» **Task to complete**: Without including any pictures, reproduce the full listing exactly.
☆ ☆ ☆ ☆
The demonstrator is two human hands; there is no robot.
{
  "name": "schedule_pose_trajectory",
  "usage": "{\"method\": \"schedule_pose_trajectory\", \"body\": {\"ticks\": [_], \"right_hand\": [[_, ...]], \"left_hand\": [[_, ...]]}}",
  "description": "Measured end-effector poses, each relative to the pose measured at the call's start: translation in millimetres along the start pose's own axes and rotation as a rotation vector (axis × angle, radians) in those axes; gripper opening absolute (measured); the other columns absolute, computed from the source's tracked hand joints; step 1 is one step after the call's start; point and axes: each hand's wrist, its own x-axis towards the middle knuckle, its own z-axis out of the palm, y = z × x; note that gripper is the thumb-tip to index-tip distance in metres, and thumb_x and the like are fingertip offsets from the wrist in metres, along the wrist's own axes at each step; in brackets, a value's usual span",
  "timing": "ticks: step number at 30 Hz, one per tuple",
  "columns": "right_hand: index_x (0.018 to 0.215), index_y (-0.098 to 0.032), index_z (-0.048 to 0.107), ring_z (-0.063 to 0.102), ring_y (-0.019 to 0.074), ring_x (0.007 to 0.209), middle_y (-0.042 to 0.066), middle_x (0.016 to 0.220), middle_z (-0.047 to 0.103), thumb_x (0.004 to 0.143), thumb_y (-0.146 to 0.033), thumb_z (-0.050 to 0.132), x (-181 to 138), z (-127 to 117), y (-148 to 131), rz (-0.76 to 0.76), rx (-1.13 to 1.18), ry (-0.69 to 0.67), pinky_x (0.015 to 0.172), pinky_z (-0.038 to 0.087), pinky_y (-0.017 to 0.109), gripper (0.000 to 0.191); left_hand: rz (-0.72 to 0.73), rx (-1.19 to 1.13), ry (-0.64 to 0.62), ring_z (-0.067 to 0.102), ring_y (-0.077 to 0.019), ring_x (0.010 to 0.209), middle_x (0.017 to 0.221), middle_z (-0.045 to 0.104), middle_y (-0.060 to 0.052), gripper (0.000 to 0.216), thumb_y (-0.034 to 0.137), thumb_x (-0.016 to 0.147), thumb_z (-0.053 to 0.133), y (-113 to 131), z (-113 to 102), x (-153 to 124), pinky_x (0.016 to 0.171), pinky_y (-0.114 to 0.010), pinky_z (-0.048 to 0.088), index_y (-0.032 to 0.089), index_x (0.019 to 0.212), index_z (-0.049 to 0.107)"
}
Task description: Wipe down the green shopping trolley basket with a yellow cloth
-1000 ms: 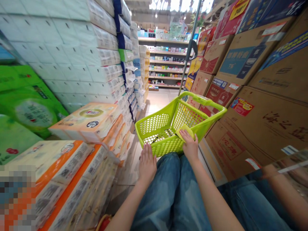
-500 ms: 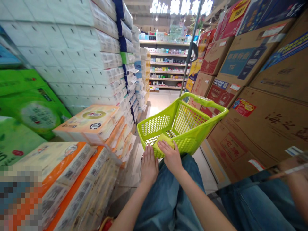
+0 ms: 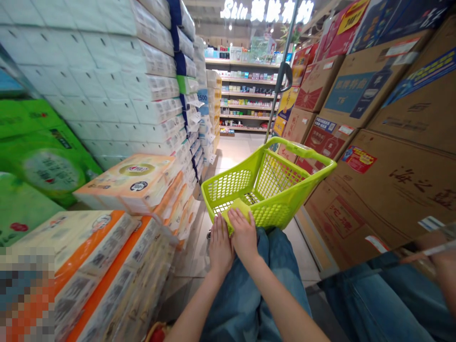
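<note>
A lime-green plastic shopping basket point(image 3: 285, 187) stands on the aisle floor in front of my knees. My right hand point(image 3: 244, 237) presses a yellow-green cloth point(image 3: 239, 208) onto the near rim of the basket, fingers laid over it. Right beside it, my left hand point(image 3: 219, 243) lies flat against the near wall of the basket, fingers stretched out and together, holding nothing. The two hands touch side by side. The basket's inside looks bare.
Stacked tissue packs point(image 3: 131, 183) wall in the left side. Cardboard boxes point(image 3: 388, 185) are piled on the right. A grey pull handle point(image 3: 283, 76) rises behind the basket. Tiled floor point(image 3: 233, 147) runs to far shelves. Another person's jeans point(image 3: 377, 304) show lower right.
My right hand has slid the cloth leftward along the near rim, from the right corner to beside my left hand. The left hand has stayed on the basket's near wall.
</note>
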Motion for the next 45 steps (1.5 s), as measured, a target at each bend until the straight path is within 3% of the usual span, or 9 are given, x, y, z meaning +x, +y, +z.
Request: {"method": "schedule_pose_trajectory", "body": {"ticks": [3,7,14,17,24,28,34,38,45], "right_hand": [[0.139,-0.024,0.051,0.043,0.0156,0.137,0.003,0.143,0.054,0.086,-0.004,0.042,-6,6,-10,-0.063,0.052,-0.014,0.120,0.010,0.042,0.057],[0.140,-0.027,0.049,0.044,0.0163,0.137,0.003,0.142,0.056,0.082,-0.002,0.041,-2,-16,30,-0.161,0.000,-0.039,0.120,0.007,0.046,0.064],[0.138,-0.028,0.051,0.046,0.0181,0.135,0.001,0.142,0.055,0.075,0.003,0.038,20,-51,106,0.158,-0.232,0.143,0.118,0.012,0.052,0.071],[0.138,-0.025,0.051,0.045,0.0201,0.136,0.003,0.142,0.056,0.077,0.003,0.039,17,-33,76,0.185,-0.197,0.149,0.118,0.009,0.052,0.067],[0.139,-0.025,0.050,0.042,0.0162,0.138,0.003,0.144,0.054,0.087,-0.003,0.041,-4,6,-8,-0.080,0.008,0.012,0.121,0.009,0.044,0.057],[0.140,-0.028,0.049,0.047,0.0167,0.135,0.002,0.140,0.057,0.084,-0.001,0.042,5,-16,39,-0.132,-0.053,0.018,0.121,0.005,0.047,0.063],[0.134,-0.026,0.055,0.045,0.0192,0.136,0.002,0.139,0.058,0.077,0.002,0.041,30,-53,122,0.165,-0.197,0.164,0.119,0.007,0.054,0.066],[0.134,-0.023,0.054,0.044,0.0202,0.137,0.003,0.140,0.057,0.079,0.001,0.040,25,-32,85,0.187,-0.181,0.151,0.119,0.013,0.052,0.062],[0.141,-0.024,0.048,0.041,0.0175,0.139,0.004,0.145,0.053,0.088,-0.005,0.042,-3,10,-4,-0.084,0.023,0.029,0.121,0.007,0.047,0.057]], "left_hand": [[0.014,0.017,-0.003,0.024,-0.0295,0.147,0.158,0.027,-0.020,0.068,0.016,0.096,0.033,-4,2,-2,0.114,-0.049,0.036,0.010,0.155,0.002],[0.013,0.006,-0.026,0.019,-0.0285,0.149,0.159,0.025,-0.020,0.069,0.022,0.097,0.038,-1,-3,2,0.117,-0.047,0.033,0.007,0.155,0.002],[-0.007,0.001,-0.045,0.018,-0.0272,0.149,0.160,0.022,-0.018,0.069,0.022,0.098,0.037,6,-12,5,0.117,-0.047,0.032,0.009,0.154,-0.002],[-0.008,0.002,-0.036,0.018,-0.0278,0.149,0.160,0.023,-0.019,0.071,0.022,0.098,0.037,5,-11,5,0.117,-0.048,0.033,0.008,0.154,-0.003],[0.030,0.046,-0.037,0.022,-0.0285,0.148,0.158,0.027,-0.020,0.072,0.018,0.095,0.039,-4,-4,0,0.116,-0.048,0.034,0.007,0.154,-0.001],[0.031,0.041,-0.043,0.022,-0.0276,0.148,0.159,0.025,-0.019,0.070,0.021,0.097,0.037,-4,-10,2,0.116,-0.047,0.033,0.008,0.155,0.000],[0.024,0.025,-0.061,0.020,-0.0275,0.149,0.160,0.023,-0.018,0.070,0.023,0.098,0.037,2,-16,6,0.117,-0.047,0.032,0.009,0.154,-0.001],[-0.006,0.014,-0.059,0.017,-0.0273,0.149,0.160,0.022,-0.018,0.070,0.023,0.098,0.037,4,-15,5,0.117,-0.047,0.031,0.008,0.154,-0.002],[0.033,0.044,-0.061,0.024,-0.0282,0.147,0.157,0.028,-0.021,0.074,0.018,0.094,0.040,-6,-10,1,0.116,-0.049,0.033,0.009,0.155,-0.001]]}}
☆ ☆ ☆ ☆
» **Answer section**:
The demonstrator is two human hands; there is no robot.
{
  "name": "schedule_pose_trajectory",
  "usage": "{\"method\": \"schedule_pose_trajectory\", \"body\": {\"ticks\": [_], \"right_hand\": [[_, ...]], \"left_hand\": [[_, ...]]}}",
  "description": "Measured end-effector poses, each relative to the pose measured at the call's start: translation in millimetres along the start pose's own axes and rotation as a rotation vector (axis × angle, radians) in those axes; gripper opening absolute (measured); the other columns absolute, computed from the source's tracked hand joints; step 1 is one step after the call's start; point and axes: each hand's wrist, its own x-axis towards the middle knuckle, its own z-axis out of the palm, y = z × x; note that gripper is the thumb-tip to index-tip distance in metres, and thumb_x and the like are fingertip offsets from the wrist in metres, along the wrist's own axes at each step; in brackets, a value's usual span",
  "timing": "ticks: step number at 30 Hz, one per tuple",
  "columns": "right_hand: index_x (0.018 to 0.215), index_y (-0.098 to 0.032), index_z (-0.048 to 0.107), ring_z (-0.063 to 0.102), ring_y (-0.019 to 0.074), ring_x (0.007 to 0.209), middle_y (-0.042 to 0.066), middle_x (0.016 to 0.220), middle_z (-0.047 to 0.103), thumb_x (0.004 to 0.143), thumb_y (-0.146 to 0.033), thumb_z (-0.050 to 0.132), x (-181 to 138), z (-127 to 117), y (-148 to 131), rz (-0.76 to 0.76), rx (-1.13 to 1.18), ry (-0.69 to 0.67), pinky_x (0.015 to 0.172), pinky_z (-0.038 to 0.087), pinky_y (-0.017 to 0.109), gripper (0.000 to 0.191); left_hand: rz (-0.72 to 0.73), rx (-1.19 to 1.13), ry (-0.64 to 0.62), ring_z (-0.067 to 0.102), ring_y (-0.077 to 0.019), ring_x (0.010 to 0.209), middle_x (0.017 to 0.221), middle_z (-0.045 to 0.104), middle_y (-0.060 to 0.052), gripper (0.000 to 0.216), thumb_y (-0.034 to 0.137), thumb_x (-0.016 to 0.147), thumb_z (-0.053 to 0.133), y (-113 to 131), z (-113 to 102), x (-153 to 124), pinky_x (0.016 to 0.171), pinky_y (-0.114 to 0.010), pinky_z (-0.048 to 0.088), index_y (-0.032 to 0.089), index_x (0.019 to 0.212), index_z (-0.049 to 0.107)"
}
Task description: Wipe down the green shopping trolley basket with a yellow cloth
-1000 ms: 
-500 ms: 
+0 ms: 
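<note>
A lime-green plastic shopping basket point(image 3: 285, 187) stands on the aisle floor in front of my knees. My right hand point(image 3: 244, 237) presses a yellow-green cloth point(image 3: 239, 208) onto the near rim of the basket, fingers laid over it. Right beside it, my left hand point(image 3: 219, 243) lies flat against the near wall of the basket, fingers stretched out and together, holding nothing. The two hands touch side by side. The basket's inside looks bare.
Stacked tissue packs point(image 3: 131, 183) wall in the left side. Cardboard boxes point(image 3: 388, 185) are piled on the right. A grey pull handle point(image 3: 283, 76) rises behind the basket. Tiled floor point(image 3: 233, 147) runs to far shelves. Another person's jeans point(image 3: 377, 304) show lower right.
My right hand has slid the cloth leftward along the near rim, from the right corner to beside my left hand. The left hand has stayed on the basket's near wall.
</note>
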Motion for the next 45 steps (1.5 s), as measured, a target at each bend until the straight path is within 3% of the usual span, or 9 are given, x, y, z meaning +x, +y, +z.
Request: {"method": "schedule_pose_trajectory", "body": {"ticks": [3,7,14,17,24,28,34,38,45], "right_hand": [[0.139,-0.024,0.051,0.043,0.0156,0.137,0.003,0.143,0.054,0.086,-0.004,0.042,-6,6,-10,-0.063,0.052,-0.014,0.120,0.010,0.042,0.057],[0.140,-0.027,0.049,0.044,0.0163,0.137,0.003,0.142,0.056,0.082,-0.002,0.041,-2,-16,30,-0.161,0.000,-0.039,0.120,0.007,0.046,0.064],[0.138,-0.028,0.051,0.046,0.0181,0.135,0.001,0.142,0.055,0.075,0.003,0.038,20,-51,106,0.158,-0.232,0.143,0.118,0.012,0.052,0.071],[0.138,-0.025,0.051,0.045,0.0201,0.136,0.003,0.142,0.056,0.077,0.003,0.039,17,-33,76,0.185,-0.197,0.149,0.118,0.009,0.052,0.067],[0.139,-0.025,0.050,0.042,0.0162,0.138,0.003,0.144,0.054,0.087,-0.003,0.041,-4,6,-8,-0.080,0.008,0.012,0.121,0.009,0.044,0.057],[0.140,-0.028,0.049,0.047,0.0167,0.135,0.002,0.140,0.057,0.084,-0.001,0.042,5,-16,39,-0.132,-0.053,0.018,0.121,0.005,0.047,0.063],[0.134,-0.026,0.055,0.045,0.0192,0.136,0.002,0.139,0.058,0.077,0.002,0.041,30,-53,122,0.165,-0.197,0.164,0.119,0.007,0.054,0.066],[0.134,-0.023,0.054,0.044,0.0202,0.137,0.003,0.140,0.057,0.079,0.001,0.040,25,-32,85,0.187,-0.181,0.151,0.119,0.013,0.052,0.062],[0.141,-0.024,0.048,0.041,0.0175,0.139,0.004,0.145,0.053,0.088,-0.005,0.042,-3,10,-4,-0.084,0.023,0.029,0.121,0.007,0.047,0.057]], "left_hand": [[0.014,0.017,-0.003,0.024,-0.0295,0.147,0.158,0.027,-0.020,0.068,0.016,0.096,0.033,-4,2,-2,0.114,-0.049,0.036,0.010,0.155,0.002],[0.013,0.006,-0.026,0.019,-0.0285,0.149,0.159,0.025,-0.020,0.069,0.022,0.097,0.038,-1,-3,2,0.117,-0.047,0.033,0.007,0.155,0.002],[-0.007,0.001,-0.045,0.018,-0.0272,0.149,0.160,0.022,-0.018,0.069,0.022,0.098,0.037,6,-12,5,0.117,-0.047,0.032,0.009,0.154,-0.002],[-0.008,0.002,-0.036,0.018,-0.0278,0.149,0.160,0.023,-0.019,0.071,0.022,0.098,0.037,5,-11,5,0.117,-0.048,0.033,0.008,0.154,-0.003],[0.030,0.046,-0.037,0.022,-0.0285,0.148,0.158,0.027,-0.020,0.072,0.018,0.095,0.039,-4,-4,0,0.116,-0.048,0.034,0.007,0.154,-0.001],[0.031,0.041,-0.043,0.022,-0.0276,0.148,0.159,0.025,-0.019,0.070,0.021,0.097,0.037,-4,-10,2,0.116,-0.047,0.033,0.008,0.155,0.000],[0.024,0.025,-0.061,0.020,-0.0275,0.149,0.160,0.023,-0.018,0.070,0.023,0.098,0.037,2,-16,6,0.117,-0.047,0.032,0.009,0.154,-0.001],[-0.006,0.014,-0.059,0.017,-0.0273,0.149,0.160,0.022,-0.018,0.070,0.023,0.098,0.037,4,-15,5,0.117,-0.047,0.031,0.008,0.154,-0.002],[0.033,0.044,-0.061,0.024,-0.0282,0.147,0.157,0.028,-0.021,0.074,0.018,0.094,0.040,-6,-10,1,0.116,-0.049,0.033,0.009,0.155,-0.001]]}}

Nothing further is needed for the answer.